Stored items
************
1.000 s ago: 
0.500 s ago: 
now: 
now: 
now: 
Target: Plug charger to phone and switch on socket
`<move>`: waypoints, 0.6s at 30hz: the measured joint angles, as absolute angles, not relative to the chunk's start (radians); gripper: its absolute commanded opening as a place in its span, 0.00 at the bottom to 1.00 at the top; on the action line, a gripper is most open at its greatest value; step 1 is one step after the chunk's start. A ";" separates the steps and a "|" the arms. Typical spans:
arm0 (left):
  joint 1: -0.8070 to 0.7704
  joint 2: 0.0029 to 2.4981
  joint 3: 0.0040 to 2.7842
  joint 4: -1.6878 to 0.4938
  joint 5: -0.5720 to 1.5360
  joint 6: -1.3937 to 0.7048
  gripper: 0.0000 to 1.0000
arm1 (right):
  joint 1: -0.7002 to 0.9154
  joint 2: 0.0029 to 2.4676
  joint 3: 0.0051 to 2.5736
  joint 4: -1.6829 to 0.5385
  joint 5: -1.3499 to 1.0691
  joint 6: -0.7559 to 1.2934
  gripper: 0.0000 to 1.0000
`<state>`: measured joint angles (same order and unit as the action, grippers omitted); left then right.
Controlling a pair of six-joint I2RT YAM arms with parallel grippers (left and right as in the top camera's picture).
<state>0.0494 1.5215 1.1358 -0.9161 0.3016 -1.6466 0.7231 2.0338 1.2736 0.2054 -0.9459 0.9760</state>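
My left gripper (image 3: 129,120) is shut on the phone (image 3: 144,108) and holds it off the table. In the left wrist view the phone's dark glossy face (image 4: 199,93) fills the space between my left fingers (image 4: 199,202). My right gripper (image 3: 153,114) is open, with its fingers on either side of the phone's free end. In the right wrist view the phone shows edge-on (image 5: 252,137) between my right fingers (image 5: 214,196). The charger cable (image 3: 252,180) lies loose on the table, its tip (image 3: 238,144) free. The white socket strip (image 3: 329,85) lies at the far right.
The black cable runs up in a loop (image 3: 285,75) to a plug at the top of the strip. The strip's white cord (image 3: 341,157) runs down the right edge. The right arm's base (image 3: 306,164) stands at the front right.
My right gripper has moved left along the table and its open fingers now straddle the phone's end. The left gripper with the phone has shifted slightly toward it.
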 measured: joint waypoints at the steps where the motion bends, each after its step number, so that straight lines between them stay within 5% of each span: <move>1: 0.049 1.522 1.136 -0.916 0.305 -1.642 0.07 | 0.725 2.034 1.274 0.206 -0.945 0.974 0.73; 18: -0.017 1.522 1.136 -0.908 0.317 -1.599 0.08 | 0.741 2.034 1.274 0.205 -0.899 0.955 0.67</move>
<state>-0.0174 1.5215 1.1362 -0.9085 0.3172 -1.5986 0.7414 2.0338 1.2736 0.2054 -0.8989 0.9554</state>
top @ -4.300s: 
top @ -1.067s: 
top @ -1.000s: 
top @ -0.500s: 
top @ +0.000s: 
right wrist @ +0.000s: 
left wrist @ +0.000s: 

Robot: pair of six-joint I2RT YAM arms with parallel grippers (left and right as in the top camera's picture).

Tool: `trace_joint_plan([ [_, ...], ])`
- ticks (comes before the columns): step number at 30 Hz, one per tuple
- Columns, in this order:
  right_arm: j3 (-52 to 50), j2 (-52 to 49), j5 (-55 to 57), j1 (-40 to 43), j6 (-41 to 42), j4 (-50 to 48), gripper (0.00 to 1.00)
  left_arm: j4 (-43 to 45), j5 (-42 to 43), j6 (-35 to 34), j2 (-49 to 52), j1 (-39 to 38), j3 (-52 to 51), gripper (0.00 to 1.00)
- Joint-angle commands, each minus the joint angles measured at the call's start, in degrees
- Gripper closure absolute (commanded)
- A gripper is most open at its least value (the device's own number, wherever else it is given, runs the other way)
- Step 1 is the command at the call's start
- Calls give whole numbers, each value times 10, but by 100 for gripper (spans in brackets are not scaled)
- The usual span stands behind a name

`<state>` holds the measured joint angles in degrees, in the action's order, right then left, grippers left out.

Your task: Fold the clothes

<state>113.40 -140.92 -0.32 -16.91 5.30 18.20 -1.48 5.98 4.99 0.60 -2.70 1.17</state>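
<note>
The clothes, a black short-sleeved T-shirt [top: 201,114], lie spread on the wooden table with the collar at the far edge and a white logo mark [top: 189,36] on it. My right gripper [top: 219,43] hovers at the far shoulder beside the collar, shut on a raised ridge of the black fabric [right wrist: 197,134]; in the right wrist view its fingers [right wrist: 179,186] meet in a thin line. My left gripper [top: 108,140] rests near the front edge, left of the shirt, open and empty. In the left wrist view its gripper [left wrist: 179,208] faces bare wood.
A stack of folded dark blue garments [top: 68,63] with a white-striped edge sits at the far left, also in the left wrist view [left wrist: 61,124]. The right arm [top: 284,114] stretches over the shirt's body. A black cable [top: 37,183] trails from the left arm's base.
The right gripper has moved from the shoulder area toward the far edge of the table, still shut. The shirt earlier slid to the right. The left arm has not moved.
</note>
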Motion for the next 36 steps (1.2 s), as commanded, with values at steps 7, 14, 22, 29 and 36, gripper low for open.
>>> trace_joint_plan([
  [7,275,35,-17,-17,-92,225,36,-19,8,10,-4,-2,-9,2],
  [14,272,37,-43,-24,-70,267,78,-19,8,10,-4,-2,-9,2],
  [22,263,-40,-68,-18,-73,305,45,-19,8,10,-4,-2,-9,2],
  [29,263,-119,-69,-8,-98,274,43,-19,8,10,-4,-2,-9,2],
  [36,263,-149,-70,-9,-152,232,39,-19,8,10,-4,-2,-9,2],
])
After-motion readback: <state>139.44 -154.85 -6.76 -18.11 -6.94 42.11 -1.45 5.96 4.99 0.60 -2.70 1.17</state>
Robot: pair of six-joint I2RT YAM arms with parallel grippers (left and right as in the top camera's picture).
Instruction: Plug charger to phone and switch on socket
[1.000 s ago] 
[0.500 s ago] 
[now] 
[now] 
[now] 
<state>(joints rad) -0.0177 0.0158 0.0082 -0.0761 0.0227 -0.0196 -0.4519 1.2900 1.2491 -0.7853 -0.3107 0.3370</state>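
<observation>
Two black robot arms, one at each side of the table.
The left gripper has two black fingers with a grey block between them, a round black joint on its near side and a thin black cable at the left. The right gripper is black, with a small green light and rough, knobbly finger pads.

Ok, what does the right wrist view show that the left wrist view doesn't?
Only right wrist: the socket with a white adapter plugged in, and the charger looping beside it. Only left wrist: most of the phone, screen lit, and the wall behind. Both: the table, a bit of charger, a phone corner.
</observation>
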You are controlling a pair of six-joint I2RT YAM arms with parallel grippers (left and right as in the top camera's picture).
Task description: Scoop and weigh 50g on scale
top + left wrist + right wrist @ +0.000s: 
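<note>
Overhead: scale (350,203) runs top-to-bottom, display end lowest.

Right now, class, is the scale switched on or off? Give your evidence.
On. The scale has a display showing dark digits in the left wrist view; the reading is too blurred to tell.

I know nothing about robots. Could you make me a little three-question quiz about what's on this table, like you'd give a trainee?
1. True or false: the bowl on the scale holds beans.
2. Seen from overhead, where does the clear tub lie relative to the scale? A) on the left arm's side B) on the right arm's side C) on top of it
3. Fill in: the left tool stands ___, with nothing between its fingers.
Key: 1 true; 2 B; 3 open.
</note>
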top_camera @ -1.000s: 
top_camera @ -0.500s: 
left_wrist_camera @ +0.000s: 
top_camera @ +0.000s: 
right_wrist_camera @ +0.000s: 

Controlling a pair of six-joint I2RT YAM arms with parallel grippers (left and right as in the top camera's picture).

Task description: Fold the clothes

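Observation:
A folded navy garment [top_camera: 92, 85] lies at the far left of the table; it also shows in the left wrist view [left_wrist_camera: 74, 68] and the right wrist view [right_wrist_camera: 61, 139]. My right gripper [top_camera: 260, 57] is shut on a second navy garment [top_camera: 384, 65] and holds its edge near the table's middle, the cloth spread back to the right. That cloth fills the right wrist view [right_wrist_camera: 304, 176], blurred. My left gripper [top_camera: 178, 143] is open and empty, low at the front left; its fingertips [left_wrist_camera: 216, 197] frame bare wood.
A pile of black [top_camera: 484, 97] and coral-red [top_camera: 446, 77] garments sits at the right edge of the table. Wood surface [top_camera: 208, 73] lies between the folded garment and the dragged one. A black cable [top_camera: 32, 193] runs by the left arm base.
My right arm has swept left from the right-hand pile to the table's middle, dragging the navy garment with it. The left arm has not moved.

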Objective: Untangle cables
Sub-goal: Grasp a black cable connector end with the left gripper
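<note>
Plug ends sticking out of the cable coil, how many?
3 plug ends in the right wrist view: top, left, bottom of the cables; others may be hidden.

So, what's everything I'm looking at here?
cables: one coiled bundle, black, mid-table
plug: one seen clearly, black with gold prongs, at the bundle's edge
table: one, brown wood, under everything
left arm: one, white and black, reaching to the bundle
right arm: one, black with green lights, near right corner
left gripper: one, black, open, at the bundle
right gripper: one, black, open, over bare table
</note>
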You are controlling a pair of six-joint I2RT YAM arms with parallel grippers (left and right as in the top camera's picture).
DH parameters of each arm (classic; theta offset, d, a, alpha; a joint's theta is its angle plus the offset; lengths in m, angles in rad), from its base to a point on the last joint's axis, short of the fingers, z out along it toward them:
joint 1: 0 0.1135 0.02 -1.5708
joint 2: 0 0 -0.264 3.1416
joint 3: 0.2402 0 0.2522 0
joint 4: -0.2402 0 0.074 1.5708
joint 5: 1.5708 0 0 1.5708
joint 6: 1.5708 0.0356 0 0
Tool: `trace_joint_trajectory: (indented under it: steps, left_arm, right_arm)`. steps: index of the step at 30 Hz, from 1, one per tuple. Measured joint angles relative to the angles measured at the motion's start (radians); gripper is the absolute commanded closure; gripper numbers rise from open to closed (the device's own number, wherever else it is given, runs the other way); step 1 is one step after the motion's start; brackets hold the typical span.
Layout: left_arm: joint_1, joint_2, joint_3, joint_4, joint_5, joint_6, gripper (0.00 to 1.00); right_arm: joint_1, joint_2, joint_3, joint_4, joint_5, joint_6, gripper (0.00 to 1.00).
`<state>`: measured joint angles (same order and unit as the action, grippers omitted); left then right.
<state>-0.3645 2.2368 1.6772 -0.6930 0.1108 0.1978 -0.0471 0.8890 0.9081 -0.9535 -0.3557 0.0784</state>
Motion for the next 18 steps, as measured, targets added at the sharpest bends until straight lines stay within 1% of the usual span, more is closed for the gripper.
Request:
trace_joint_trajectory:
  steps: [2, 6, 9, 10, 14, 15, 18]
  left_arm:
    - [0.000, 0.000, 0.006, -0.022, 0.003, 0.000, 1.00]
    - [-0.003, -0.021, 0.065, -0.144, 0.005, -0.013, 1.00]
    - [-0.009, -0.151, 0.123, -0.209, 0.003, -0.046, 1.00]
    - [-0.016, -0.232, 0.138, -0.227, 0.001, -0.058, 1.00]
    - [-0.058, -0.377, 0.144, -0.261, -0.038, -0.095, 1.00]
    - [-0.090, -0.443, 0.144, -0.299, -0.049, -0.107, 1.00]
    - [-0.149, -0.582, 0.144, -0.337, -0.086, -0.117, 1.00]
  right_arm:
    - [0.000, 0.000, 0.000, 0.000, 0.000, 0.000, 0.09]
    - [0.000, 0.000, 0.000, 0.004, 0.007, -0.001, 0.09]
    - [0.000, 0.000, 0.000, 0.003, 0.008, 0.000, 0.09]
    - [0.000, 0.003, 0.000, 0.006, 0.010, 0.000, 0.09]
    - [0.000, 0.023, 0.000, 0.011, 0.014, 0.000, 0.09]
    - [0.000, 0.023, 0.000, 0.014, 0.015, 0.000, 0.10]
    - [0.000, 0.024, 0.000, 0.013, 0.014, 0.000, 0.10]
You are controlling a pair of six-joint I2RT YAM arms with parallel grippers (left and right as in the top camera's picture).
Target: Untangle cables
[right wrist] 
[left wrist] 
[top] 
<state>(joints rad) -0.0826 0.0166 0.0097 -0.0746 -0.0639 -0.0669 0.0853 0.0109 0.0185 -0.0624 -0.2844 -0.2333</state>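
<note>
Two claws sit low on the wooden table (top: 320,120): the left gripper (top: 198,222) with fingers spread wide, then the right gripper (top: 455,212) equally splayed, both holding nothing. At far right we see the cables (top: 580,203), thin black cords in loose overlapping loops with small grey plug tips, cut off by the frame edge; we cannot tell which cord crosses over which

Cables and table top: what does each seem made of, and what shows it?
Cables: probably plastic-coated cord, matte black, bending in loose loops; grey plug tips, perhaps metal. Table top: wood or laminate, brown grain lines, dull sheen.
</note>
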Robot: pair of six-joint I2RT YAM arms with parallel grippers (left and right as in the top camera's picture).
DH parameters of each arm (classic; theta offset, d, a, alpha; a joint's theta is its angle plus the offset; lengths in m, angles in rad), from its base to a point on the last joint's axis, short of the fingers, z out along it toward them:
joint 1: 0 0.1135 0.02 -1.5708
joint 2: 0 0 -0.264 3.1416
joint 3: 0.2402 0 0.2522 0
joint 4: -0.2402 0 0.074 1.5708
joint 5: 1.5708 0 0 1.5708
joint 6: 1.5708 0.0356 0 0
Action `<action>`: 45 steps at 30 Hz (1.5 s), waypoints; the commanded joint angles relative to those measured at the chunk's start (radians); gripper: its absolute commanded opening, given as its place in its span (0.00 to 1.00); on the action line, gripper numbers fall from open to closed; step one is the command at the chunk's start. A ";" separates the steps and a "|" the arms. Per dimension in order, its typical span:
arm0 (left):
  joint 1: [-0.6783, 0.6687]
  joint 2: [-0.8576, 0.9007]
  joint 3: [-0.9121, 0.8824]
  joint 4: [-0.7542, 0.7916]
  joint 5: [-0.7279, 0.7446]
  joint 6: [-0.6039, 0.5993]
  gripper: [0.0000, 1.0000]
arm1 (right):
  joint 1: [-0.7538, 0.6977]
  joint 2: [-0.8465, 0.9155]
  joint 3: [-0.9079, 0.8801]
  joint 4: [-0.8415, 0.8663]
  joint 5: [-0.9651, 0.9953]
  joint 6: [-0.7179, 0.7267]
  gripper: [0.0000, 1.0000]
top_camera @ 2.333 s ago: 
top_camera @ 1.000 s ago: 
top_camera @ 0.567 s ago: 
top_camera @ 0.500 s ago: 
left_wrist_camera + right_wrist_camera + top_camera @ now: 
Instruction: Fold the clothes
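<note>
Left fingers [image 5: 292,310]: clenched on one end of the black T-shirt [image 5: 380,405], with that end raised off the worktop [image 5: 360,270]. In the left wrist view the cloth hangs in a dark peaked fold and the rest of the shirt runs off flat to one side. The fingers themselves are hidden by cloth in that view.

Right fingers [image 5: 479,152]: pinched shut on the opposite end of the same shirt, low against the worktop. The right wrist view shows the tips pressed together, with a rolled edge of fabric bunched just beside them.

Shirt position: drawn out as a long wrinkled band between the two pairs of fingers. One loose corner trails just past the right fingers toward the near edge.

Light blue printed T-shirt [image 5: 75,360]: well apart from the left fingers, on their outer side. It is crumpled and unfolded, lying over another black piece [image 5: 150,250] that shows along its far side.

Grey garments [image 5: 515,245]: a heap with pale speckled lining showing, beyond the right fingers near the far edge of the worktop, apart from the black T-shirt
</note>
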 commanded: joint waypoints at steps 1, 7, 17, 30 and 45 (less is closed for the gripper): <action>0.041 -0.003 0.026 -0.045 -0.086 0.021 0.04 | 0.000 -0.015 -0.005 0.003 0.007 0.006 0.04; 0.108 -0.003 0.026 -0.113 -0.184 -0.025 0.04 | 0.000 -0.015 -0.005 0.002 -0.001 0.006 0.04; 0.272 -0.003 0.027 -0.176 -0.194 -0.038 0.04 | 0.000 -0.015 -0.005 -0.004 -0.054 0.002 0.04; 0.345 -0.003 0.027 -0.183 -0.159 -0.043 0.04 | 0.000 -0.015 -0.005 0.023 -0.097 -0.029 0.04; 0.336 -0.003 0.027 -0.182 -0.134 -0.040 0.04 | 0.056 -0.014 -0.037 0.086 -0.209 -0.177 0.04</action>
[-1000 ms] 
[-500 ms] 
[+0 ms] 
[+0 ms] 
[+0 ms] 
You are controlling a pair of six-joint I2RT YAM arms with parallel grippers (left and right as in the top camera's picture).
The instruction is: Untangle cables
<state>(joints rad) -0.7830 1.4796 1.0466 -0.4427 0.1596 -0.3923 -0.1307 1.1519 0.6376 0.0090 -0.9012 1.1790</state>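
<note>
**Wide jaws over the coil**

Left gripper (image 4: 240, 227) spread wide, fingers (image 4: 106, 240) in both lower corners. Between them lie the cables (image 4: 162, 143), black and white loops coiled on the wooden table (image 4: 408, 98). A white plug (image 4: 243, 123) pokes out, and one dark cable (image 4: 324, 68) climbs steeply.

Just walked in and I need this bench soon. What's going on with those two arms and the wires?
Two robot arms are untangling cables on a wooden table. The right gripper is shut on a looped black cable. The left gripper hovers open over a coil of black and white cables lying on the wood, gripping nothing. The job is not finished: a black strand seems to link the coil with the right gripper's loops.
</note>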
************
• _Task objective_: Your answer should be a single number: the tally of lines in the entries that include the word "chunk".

• _Response for this exercise_: 2